- [Work to be completed]
Copy out the data exactly, leaving the pictures behind.
▬▬▬▬▬▬
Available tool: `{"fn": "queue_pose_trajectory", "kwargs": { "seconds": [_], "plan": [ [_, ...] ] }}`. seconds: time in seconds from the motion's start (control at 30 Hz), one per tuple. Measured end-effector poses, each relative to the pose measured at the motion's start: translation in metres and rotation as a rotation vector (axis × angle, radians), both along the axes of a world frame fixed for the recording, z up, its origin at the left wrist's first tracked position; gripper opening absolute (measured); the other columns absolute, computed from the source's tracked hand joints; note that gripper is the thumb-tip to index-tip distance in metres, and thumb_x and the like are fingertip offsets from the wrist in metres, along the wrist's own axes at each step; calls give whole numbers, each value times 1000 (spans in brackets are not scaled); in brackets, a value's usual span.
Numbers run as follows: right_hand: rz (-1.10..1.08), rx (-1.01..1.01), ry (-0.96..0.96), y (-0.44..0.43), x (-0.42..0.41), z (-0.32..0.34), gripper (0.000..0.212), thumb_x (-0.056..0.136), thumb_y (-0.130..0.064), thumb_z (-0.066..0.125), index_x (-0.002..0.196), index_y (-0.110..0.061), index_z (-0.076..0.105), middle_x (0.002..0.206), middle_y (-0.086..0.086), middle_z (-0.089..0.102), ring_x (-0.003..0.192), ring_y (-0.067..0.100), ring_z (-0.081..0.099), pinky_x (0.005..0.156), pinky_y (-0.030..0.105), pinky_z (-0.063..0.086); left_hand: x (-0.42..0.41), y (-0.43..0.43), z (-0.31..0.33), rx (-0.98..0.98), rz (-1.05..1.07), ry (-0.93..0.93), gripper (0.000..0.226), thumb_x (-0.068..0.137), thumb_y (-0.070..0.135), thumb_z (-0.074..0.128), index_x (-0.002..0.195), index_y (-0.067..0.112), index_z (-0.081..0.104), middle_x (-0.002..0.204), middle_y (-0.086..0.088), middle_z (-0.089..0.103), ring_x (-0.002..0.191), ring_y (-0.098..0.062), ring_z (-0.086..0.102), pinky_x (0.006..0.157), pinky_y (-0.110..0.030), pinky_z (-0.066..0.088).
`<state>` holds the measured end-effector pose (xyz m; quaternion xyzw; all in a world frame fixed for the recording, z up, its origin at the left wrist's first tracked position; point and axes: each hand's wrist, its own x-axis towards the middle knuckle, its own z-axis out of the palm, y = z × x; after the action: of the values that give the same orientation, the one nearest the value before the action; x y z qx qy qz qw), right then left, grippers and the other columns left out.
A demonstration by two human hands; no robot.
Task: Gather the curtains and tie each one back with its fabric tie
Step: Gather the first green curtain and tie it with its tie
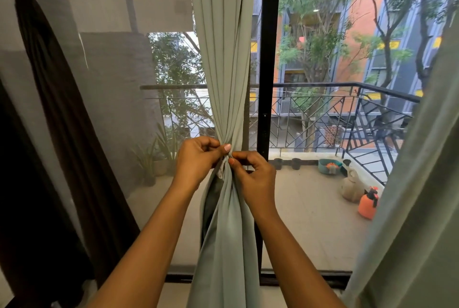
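Item: pale green curtain (223, 59), centre of frame, gathered to a narrow waist; step in hand, we judge, knotting the fabric tie (222, 170) round it. Our left hand (196, 161) and right hand (255, 176) flank that waist, touching it, each pinching the tie between thumb and curled fingers. Next move calls for an even outward pull to set the knot; second green curtain (409, 208), right edge, hangs loose

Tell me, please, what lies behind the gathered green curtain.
Behind the curtain stand the black door frame and the balcony railing; the railing's stretch directly behind the fabric is hidden.
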<state>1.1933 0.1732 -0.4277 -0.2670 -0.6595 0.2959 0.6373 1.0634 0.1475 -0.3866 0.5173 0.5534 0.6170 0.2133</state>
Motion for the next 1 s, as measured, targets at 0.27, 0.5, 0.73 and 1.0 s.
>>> {"fn": "queue_pose_trajectory", "kwargs": {
  "seconds": [0.27, 0.5, 0.73, 1.0],
  "plan": [
    [75, 92, -96, 37, -9, -12, 14, 82, -5, 68, 96, -10, 72, 88, -5, 64, 85, 2, 62, 73, 12, 49, -16, 20, 13, -115, -50, 134, 28, 73, 22, 81, 76, 4, 60, 72, -17, 64, 63, -20, 66, 58, -26, 56],
    [34, 144, -211, 52, -11, -23, 17, 82, -14, 71, 99, -11, 73, 89, -5, 64, 80, 3, 61, 71, 15, 50, -37, 50, 27, -218, -14, 386, 35, 75, 22, 81, 74, -1, 55, 55, -7, 59, 59, -22, 64, 70, -49, 59],
    [-71, -131, -461, 38, -24, -24, 19, 92, -22, 59, 105, -16, 71, 98, 2, 72, 87, 13, 66, 84, 24, 52, -29, 64, 18, -171, 157, 573, 35, 77, 32, 79, 76, 2, 61, 63, -8, 69, 62, -22, 70, 67, -44, 59],
    [-311, -79, -432, 36, -32, -28, 18, 88, -25, 64, 103, -16, 62, 95, -2, 60, 81, 14, 60, 63, 20, 41, -23, 70, 12, -159, 97, 319, 32, 78, 19, 79, 87, -8, 63, 75, -23, 69, 67, -32, 71, 65, -48, 60]
  ]
}}
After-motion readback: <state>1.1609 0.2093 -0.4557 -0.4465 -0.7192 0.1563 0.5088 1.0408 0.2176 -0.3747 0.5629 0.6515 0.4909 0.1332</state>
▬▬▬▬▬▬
- [Result of this exercise]
Available tool: `{"fn": "queue_pose_trajectory", "kwargs": { "seconds": [_], "plan": [ [_, ...] ] }}`. seconds: time in seconds from the motion's start (control at 30 Hz), one per tuple. Measured end-effector poses, each relative to the pose measured at the motion's start: translation in metres and rotation as a rotation vector (axis × angle, radians), both along the axes of a world frame fixed for the recording, z up, its origin at the left wrist's first tracked position; gripper opening absolute (measured); the other columns absolute, computed from the source's tracked hand joints; note that gripper is the thumb-tip to index-tip distance in metres, and thumb_x and the like are fingertip offsets from the wrist in metres, along the wrist's own axes at each step; calls give whole numbers, each value times 1000 (spans in brackets are not scaled); in brackets, a value's usual span.
Numbers run as follows: right_hand: rz (-1.10..1.08), rx (-1.01..1.01), ry (-0.96..0.96), y (-0.44..0.43), x (-0.42..0.41), z (-0.32..0.34), gripper (0.000..0.212), thumb_x (-0.056..0.136), thumb_y (-0.130..0.064), thumb_z (-0.066..0.125), index_x (-0.002..0.196), index_y (-0.110..0.061), index_z (-0.076..0.105), middle_x (0.002..0.206), middle_y (-0.086..0.086), middle_z (-0.089..0.102), ring_x (-0.003..0.192), ring_y (-0.067..0.100), ring_z (-0.081..0.099), pinky_x (0.005..0.156), pinky_y (-0.030..0.105), pinky_z (-0.063..0.086); left_hand: x (-0.42..0.41), y (-0.43..0.43), z (-0.31..0.33), rx (-0.98..0.98), rz (-1.05..1.07), ry (-0.93..0.93), gripper (0.000..0.226), thumb_x (-0.068..0.137), thumb_y (-0.070..0.135), thumb_z (-0.074..0.128), index_x (-0.002..0.195), index_y (-0.067..0.112), index_z (-0.081..0.104), middle_x (-0.002..0.204), middle_y (-0.086..0.088), middle_z (-0.089..0.103), ring_x (-0.002..0.191), ring_y (-0.098..0.062), ring_z (-0.086..0.102), pinky_x (0.006..0.157), pinky_y (-0.110..0.030), pinky_z (-0.066..0.088).
`<state>` holds the measured end-effector pose (xyz m; quaternion xyzw; all in a world frame fixed for the recording, z up, its origin at the left wrist's first tracked position; point and axes: each hand's wrist, its own x-axis towards the middle knuckle, its own z-axis out of the palm, y = z × x; after the action: of the values that give the same orientation, the one nearest the value before the action; x y z qx qy qz qw), right then left, grippers and the other columns left out.
A demonstration by two human hands; no robot.
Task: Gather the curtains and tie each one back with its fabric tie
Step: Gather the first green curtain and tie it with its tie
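Item: pale green curtain (223, 59), centre of frame, gathered to a narrow waist; step in hand, we judge, knotting the fabric tie (222, 170) round it. Our left hand (196, 161) and right hand (255, 176) flank that waist, touching it, each pinching the tie between thumb and curled fingers. Next move calls for an even outward pull to set the knot; second green curtain (409, 208), right edge, hangs loose

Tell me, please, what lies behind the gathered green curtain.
Behind the curtain stand the black door frame and the balcony railing; the railing's stretch directly behind the fabric is hidden.
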<state>1.1933 0.1732 -0.4277 -0.2670 -0.6595 0.2959 0.6373 1.0634 0.1475 -0.3866 0.5173 0.5534 0.6170 0.2133</state>
Motion for the next 1 s, as measured, targets at 0.27, 0.5, 0.73 and 1.0 s.
>>> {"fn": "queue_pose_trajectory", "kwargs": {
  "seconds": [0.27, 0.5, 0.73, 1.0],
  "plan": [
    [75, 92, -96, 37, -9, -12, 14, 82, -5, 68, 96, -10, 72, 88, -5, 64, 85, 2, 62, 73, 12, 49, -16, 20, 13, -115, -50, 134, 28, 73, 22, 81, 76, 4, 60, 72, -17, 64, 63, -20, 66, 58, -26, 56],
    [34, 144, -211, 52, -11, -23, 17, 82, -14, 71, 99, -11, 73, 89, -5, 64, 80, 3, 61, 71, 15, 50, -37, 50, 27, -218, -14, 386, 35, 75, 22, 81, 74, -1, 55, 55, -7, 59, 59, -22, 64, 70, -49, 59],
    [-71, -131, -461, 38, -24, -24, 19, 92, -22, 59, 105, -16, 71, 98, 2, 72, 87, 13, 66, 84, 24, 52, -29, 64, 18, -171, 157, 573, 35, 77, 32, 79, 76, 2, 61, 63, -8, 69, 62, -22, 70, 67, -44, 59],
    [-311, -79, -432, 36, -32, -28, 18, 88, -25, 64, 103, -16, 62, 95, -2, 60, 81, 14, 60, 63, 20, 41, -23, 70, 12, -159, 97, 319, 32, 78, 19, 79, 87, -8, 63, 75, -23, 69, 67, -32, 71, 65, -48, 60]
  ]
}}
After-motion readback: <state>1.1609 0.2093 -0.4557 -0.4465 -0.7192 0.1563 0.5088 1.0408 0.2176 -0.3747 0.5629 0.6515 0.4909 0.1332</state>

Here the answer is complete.